Projection map: A projection map is a continuous function from a topological space to another that 'projects' points in the domain onto a subset of the codomain, often relating to covering spaces. In the context of covering spaces, this map helps to illustrate how one space can be covered by another, revealing the structure and relationships between different topological spaces.
Simply Connected: A space is simply connected if it is path-connected and every loop in the space can be continuously contracted to a point without leaving the space. This concept indicates that there are no 'holes' in the space that would prevent such contraction, making it essential for understanding properties like homotopy and fundamental groups.
Uniqueness Theorem: The uniqueness theorem in the context of covering spaces states that given a covering space of a topological space and a point in that space, there is exactly one way to lift paths from the base space to the covering space starting from the corresponding point in the covering space.

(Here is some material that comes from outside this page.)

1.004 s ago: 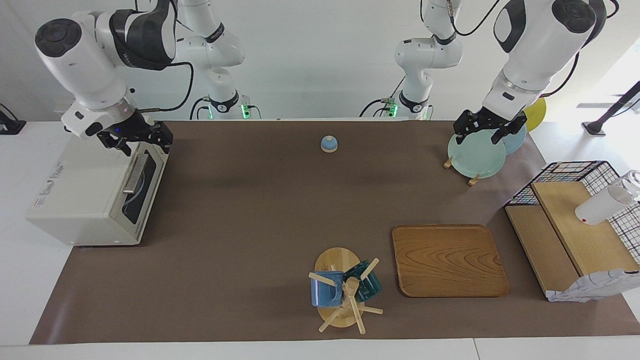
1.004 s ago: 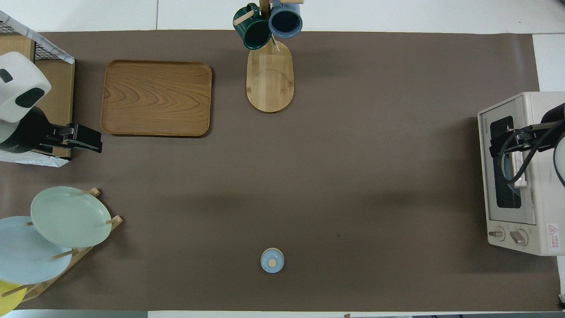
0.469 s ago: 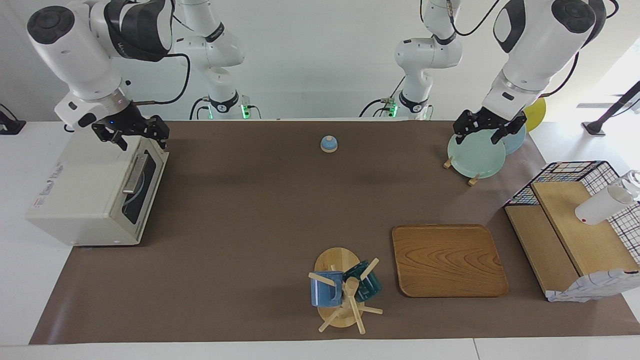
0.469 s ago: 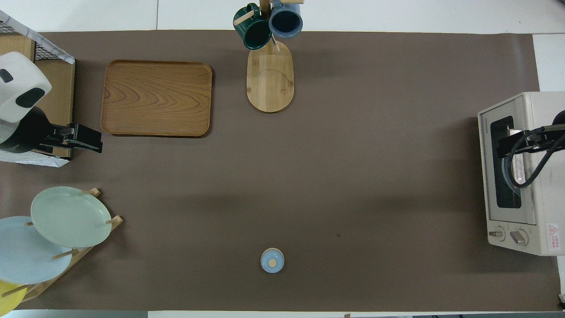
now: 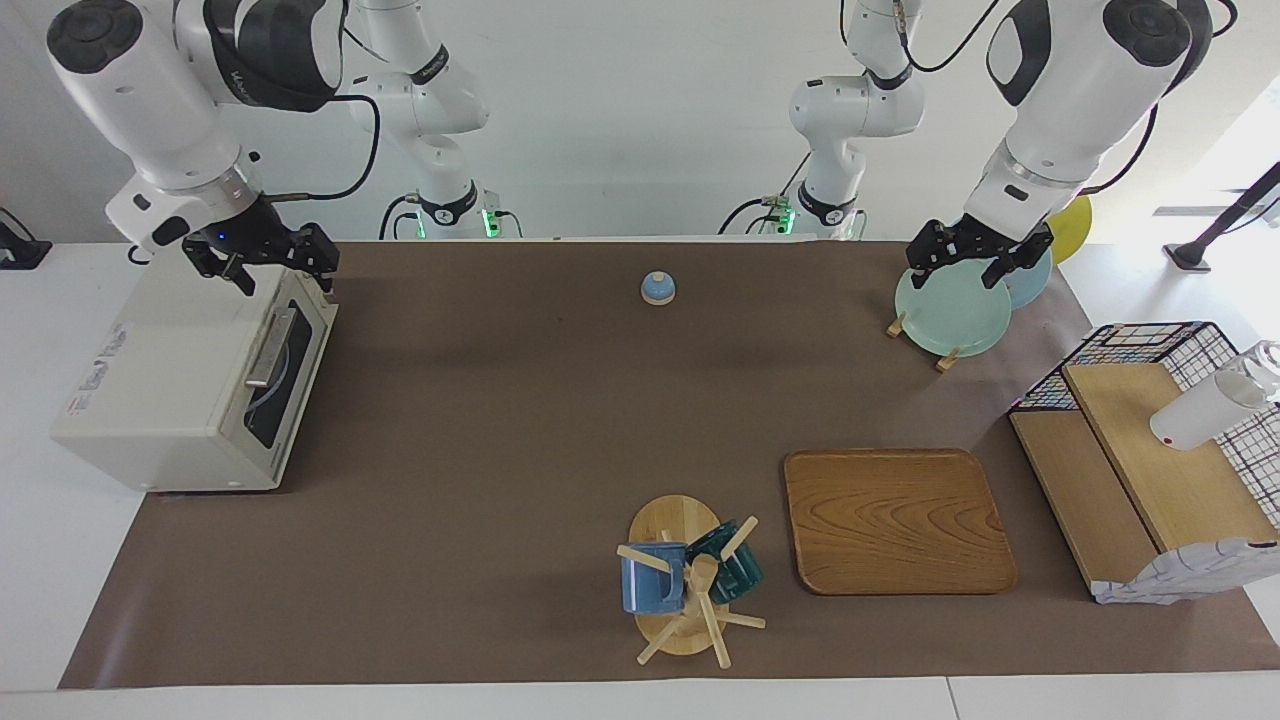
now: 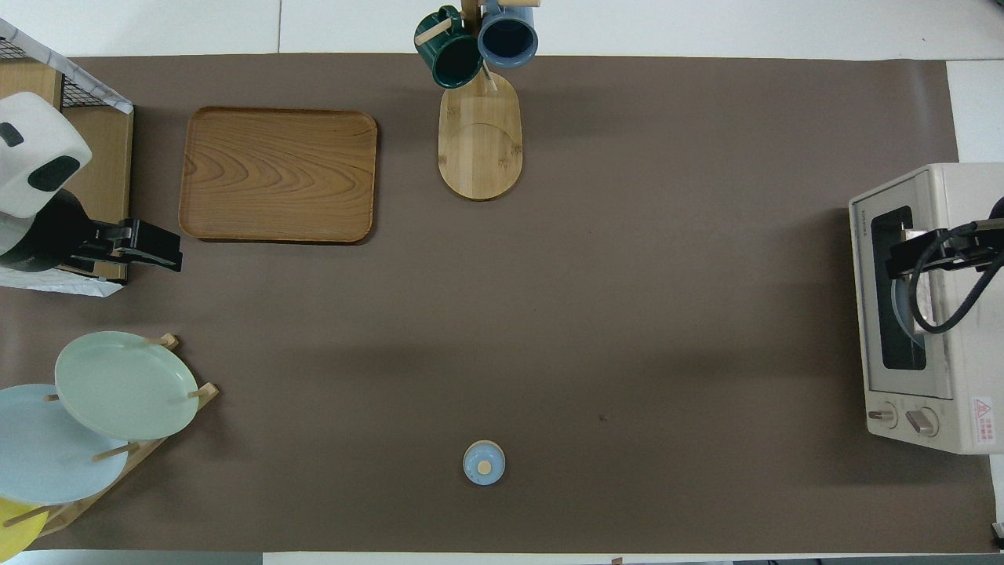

This theorem is crucial as it ensures that the behavior of paths in the covering space is well-defined and consistent, leading to essential properties such as homotopy lifting and the ability to classify covering spaces up to isomorphism.
Universal covering space: A universal covering space is a special type of covering space that covers a given topological space in such a way that it can be used to study the fundamental group of that space. It is unique up to homeomorphism and has the property that every other covering space of the original space can be obtained as a quotient of the universal covering space. This concept plays a crucial role in understanding the properties and classifications of covering spaces.